The urgent application was brought on September 28 by Dr Noxolo Mbadi, head of Paediatrics at Addington Hospital, and KZN Health MEC Sibongiseni Dhlomo, 10 days after the child was admitted to hospital.
At the time an interim order was granted and was finalised on Friday. In her affidavit, Dr Mbadi described sickle cell anaemia as an abnormality of the red blood cells which contain haemoglobin that transports oxygen in the blood.
She said the boy was admitted to hospital on September 17 and his haemoglobin count was 3.4.
Mbadi described the child’s levels as “way below” the normal count and said that if he did not receive a blood transfusion, he could suffer a stroke or die.
She said that through their interpreter, the parents were advised on the necessity of the blood transfusion.
However, they refused consent.
“They in fact advised that even if the minor child dies there shall be no claim against the hospital.”
Mbadi said the child was managed with oxygen, bed rest, and the highest count over the 10-day period was 3.8.
She said the child could be discharged only if the levels reached 5.
“We cannot allow the child to deteriorate without a blood transfusion, which is the only option to save the child’s life.
“Inasmuch as one respects the religious beliefs of the parents, they are regrettably not acting in the minor child’s best interest, by not consenting to a blood transfusion which could save the minor child’s life,” Mbadi said.
She said as a doctor it was her responsibility to save the child.
On September 28, when the child’s levels had not increased, she contacted the hospital chief executive, who was unfortunately in meetings.
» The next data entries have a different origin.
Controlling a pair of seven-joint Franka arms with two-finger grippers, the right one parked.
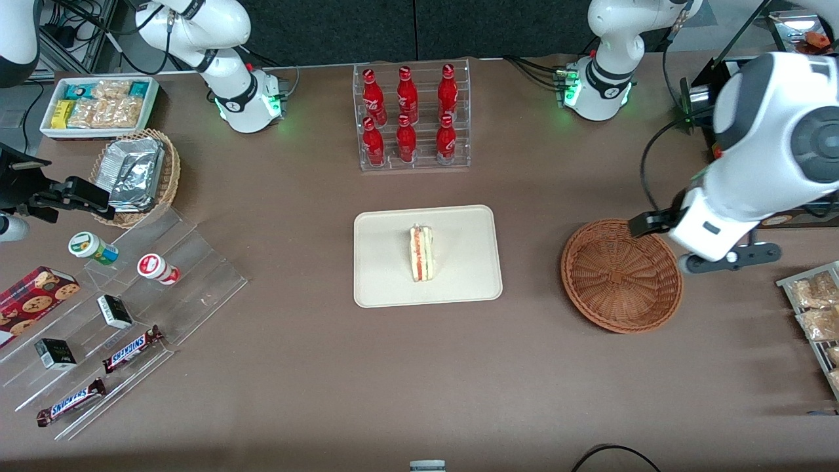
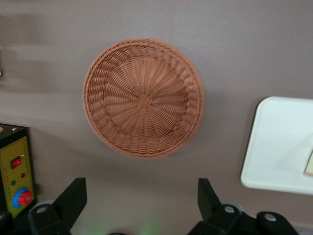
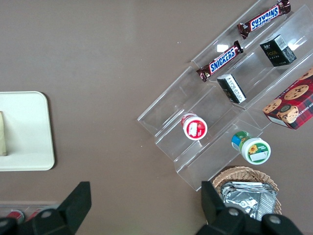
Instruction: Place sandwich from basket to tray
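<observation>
My arm hangs raised over the table (image 1: 314,367), wrist pointing down. One tray (image 1: 459,288) lies well off toward the parked arm's end. One basket (image 2: 143,98) sits below my end effector (image 2: 142,196), whose fingers are spread with nothing between them. One sandwich (image 1: 422,253) rests on that tray.

Basket (image 1: 621,275): reddish-brown woven wicker, ribbed, rough. Tray (image 1: 387,262): cream, smooth, matt. Bench (image 1: 419,373): brown, matt. Sandwich (image 1: 422,252): pale soft bread. Hand (image 2: 142,198) above bench by basket: black matt fingers (image 2: 71,198).
</observation>
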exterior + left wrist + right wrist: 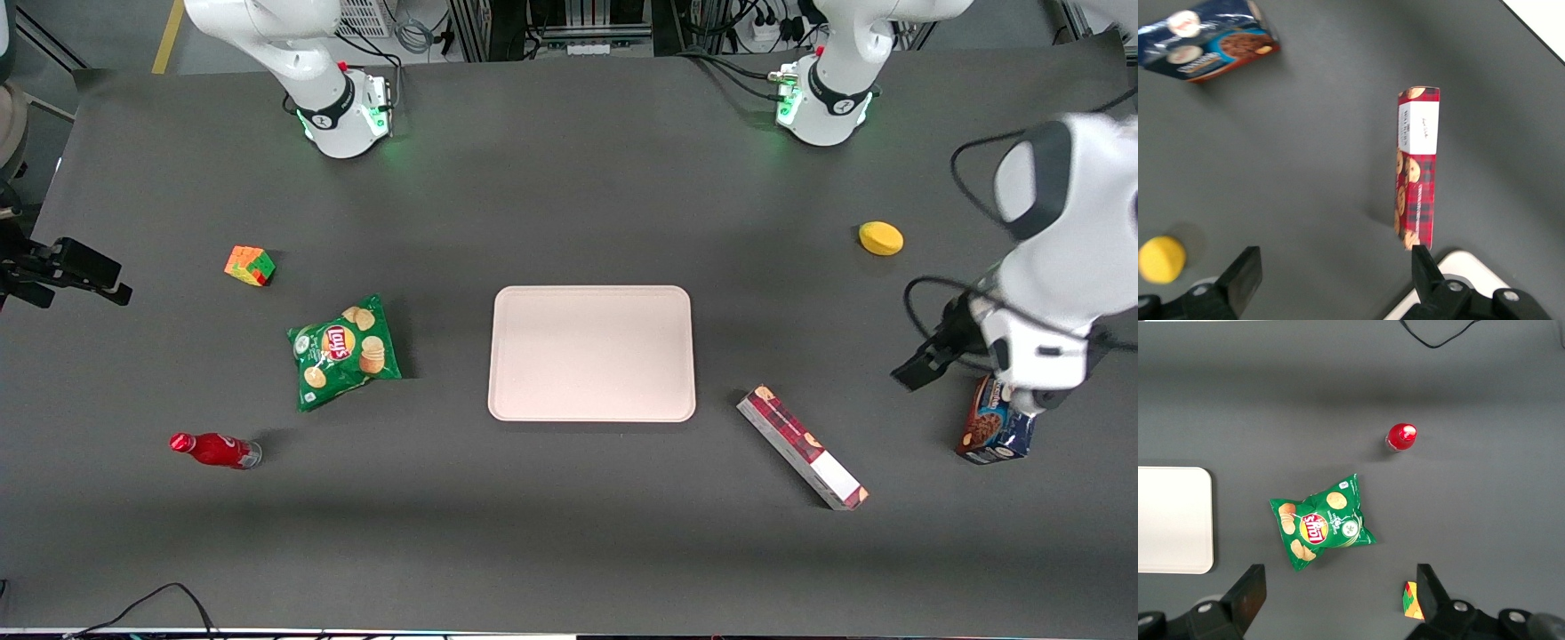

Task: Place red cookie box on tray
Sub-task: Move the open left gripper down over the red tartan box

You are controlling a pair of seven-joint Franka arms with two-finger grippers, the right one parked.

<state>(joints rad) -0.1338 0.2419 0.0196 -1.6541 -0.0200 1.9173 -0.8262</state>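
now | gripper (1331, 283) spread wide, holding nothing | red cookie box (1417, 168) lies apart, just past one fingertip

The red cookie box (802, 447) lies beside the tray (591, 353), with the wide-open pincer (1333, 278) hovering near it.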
She then sought help at their legal department.
The application was brought after 5.30pm on Friday by advocate Dashendra Naidoo.
Mbadi was of the view that the blood transfusion was a matter of life or death and had no option but to seek recourse in the courts.
When canvassed for a view on blood transfusions, Nzamo Goloda and Ashley Gibson, from the Jehovah Witness head office in Gauteng, said that while there was a standpoint, there was leeway for conscious decisions to be made.
Ann Skelton, from the Centre for Child Law, said that according to the Children’s Act, parents could not refuse children medical treatment on the grounds of religious beliefs.
“Unless they can show a medically- approved alternative.
“This must be shown to the court, but the window period cannot be too long because sometimes it is a life-and-death situation.”
The matter was adjourned to December 5, for the respondents to file responding papers.